Action for businesses:

  • Businesses should review their online payment mechanisms to determine if differential treatment is being imposed, such as requiring customers to have a local bank account to complete a sale, and remove such restrictions where identified.

Agreements on passive sales

Sometimes businesses enter into agreements relating to the goods they sell. Those agreements sometimes set out limitations and restrictions on the types of sales businesses can make, including in relation to the types of customer businesses can sell to and the geographic markets in which they can sell to.

The geo-blocking rules explain that 'passive sales' clauses set out in those agreements that require a trader to breach the Geo-blocking Regulation are automatically void and unenforceable.

Passive sales concern sales that businesses make when customer sales are of an unsolicited nature.
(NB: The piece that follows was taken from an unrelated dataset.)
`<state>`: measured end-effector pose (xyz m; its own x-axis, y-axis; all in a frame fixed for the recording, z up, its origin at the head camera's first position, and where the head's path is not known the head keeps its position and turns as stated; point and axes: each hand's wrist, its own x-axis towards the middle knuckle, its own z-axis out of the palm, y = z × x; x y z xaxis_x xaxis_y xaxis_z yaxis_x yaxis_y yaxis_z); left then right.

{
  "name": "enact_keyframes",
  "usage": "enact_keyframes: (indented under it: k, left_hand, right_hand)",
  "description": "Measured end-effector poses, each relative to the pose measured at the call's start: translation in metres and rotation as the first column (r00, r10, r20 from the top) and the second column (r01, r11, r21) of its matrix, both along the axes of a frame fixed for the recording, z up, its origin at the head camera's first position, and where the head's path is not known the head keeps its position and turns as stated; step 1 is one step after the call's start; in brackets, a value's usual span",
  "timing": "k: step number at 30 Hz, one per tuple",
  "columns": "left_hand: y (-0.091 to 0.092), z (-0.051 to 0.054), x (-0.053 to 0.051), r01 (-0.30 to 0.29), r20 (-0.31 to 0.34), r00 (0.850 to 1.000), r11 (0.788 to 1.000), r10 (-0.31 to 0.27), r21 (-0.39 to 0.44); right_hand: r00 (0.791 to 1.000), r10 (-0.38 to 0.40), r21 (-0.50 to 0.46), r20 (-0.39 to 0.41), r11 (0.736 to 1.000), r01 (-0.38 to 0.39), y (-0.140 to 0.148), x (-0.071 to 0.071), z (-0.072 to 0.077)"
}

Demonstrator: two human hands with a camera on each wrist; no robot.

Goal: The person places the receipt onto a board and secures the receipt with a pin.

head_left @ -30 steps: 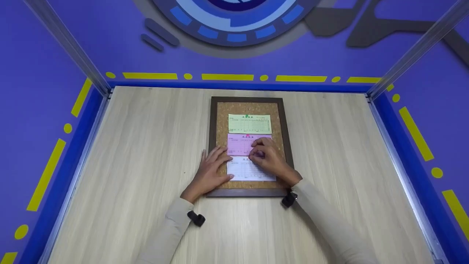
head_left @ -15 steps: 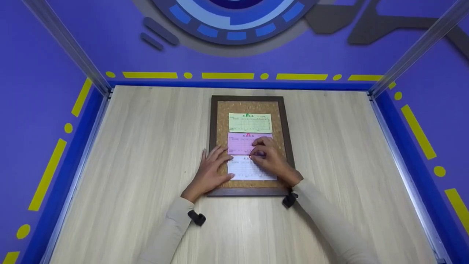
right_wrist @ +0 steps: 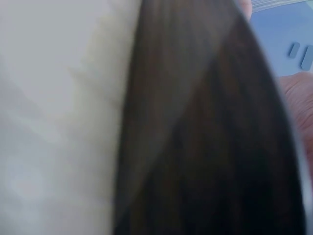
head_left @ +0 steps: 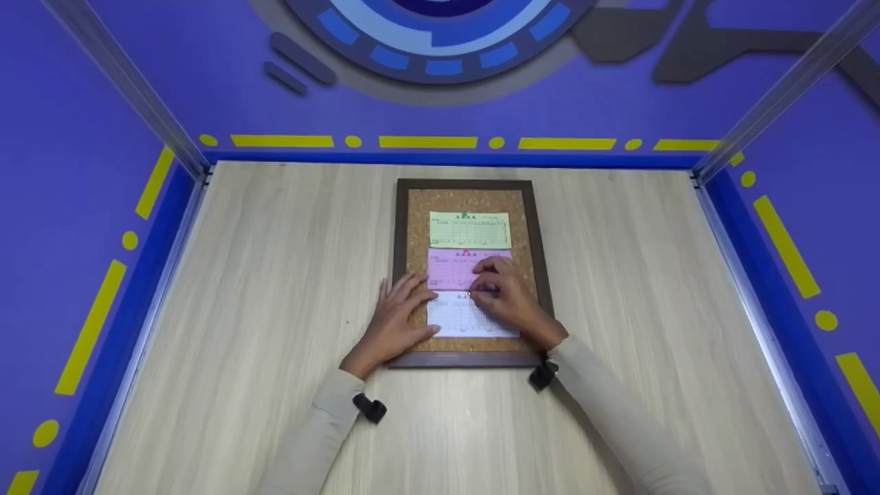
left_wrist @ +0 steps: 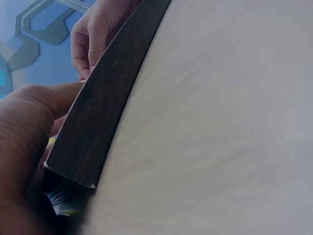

These are different from 'active sales' which is a term that applies when businesses target sales from particular customer groups.

In practice, therefore, traders must set aside restrictions on passive sales set out in distribution agreements that breach the Geo-Blocking Regulation so as to avoid falling foul of the geo-blocking rules.

The provisions on passive sales set out in the Regulation do not come into force until 23 March 2020.

Action for businesses:

  • Businesses should review their sales model, supplier, licencing and distribution agreements to ensure they do not geo-block or restrict passive sales that could breach the Regulation.

Brexit

The Geo-Blocking Regulation is a piece of EU legislation and it has direct effect in all EU member states.

The UK government has explained that, in the event of a 'no deal' Brexit, the UK version of the Geo-Blocking Regulation would be repealed, meaning it will cease to have effect in the UK. The Geo-blocking Regulation (Revocation) (EU Exit) Regulations 2019 were approved by MPs in the House of Commons on 2 April. No equivalent national legislation is envisaged.

The EU's Geo-Blocking Regulation will continue to apply to UK businesses that continue to supply goods and services into EU countries, regardless of the outcome of Brexit.

Customers who are resident in the UK would, though, cease to come within the definition of "customer" under the rules. Traders from the UK, EU and third countries would therefore not be prohibited from discriminating between EU customers and UK customers under the rules.

Sanctions

The Geo-Blocking Regulation is not prescriptive about the type of sanctions that should be available to regulators in the event that businesses breach the rules. It leaves it open to each EU member state to decide their own effective, proportionate and dissuasive measures to address cases of non-compliance.

Member States must designate one or more bodies responsible for adequate and effective enforcement of the Regulation. In the UK, the Competition and Markets Authority (CMA) has been tasked with this duty.

The Geo-Blocking (Enforcement) Regulation provides the CMA with the ability to utilise all of the existing powers it has to enforce UK consumer rights law in respect of the geo-blocking regime.

Those powers are set out in part 8 of the Enterprise Act and include the ability to obtain a court order requiring trader to stop breaching the Geo-Blocking Regulation where the breach of its terms harms the collective interests of consumers. Similar powers let the CMA obtain undertakings from traders that commit them to end non-compliant practices.

In addition, if a customer suffers a loss as a result of a trader breaching the Geo-Blocking Regulation, that customer can bring a claim directly against the trader in relation to that loss.

Samantha Livesey is an expert in e-commerce regulation at Pinsent Masons, the law firm behind Out-Law.com.